Indian historian (born 1974)

Moniruddin Khan (born August 1974) is a Bengali poet and writer. He was born in the village Chaitpur in the district of Murshidabad, West Bengal.

==Works==
Khan's first poem was published at the age of 15. He has published poems and essays in many magazines published from the different parts of Bengal. His collection of essays Murshidabade Samprodayik Sompritir Ruprekha was appreciated by several Bengali scholars for his neutral outlook of the subject. His translated books include Viswa Dharma Islam (বিশ্ব ধর্ম ইসলাম), Islami Jiboner Saral Path (ইসলামই জীবনের সরল পথ) both published from Mallick Brothers, Kolkata. One of his translated books হিন্দুত্ত্ব ও ইসলাম: একটি তুলনামূলক আলোচনা ("Hindutva o Islam: Ekti Tulonamulak Alochona") created a controversy by the West Bengal state BJP. Other essays include Modhyojuger Banglai Sompritir Sur, Bangali Musalmaner Bangalitto Kotokhani, Madar Biye- Rarh Bonger Ekti Mritoprai Loukik Songoskriti, Nakshikantha, Noton Noton Pairagli, Kabirul Islam-kichu smriti kichu kotha, Sukumar Roy, Syed Mustafa Sirajer Kornel Beche Thakbe etc.

His literary works have been published in Jhar, Arambha, Kalom, Nuton Goti, Sakalbela, Oikyo, Nilaksar, Trikut Kanya, Orchrestra, Moth, Mouriphul, Deshkal, Angangi, Hijalpare, Nini, Kabita Troimasik, Ayan, Dristi, Srijani, Hijibiji, Bhagirathi, charulata, Abar esechi fire, Anubhab, Robi Asar, Nayan, Udar Akash, Banglar kathamukh etc.

==Personal life and education==
Moniruddin Khan came of a middle class Muslim family of Chaitpur in the district of Murshidabad district, West Bengal.
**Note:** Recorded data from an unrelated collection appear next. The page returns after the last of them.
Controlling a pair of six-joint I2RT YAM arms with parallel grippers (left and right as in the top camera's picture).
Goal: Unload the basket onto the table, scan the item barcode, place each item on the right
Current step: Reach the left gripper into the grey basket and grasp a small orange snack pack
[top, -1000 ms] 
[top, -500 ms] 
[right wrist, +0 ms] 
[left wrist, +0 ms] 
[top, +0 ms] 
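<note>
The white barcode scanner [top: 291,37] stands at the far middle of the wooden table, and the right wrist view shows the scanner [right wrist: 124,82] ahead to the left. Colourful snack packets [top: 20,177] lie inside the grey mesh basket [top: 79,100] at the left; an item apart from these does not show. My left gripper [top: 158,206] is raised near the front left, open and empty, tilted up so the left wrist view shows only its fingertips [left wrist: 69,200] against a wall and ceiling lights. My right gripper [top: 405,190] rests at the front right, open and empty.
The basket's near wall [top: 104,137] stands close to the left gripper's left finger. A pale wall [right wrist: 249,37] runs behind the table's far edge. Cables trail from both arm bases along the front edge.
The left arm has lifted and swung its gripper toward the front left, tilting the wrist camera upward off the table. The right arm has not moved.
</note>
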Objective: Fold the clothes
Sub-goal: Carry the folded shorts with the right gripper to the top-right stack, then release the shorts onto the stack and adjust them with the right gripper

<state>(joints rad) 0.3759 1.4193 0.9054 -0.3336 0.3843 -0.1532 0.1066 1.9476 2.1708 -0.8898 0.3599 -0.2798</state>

His father Abdul Haque Khan is a retired teacher and mother Nurjahan Khanam is a housewife.

From village primary school he went to Sundarpur high school and passed the madhyamic exam. He was at Ramnagar Sahora high school for a very short time. He passed H.S. and B.A. Honours from Khujutipara Chandidas Mahavidyalaya at Nanoor, Birbhum. He passed M.A. from the Rabindra Bharati University in Kolkata. Then took the profession of teaching. He taught at Amdanga High School, Hatiara Swami Vivekananda School, Hatiara High Madrasah (all three institutes at North 24 parganas) and now is in Jhunka High Madrasah in Beldanga, Murshidabad.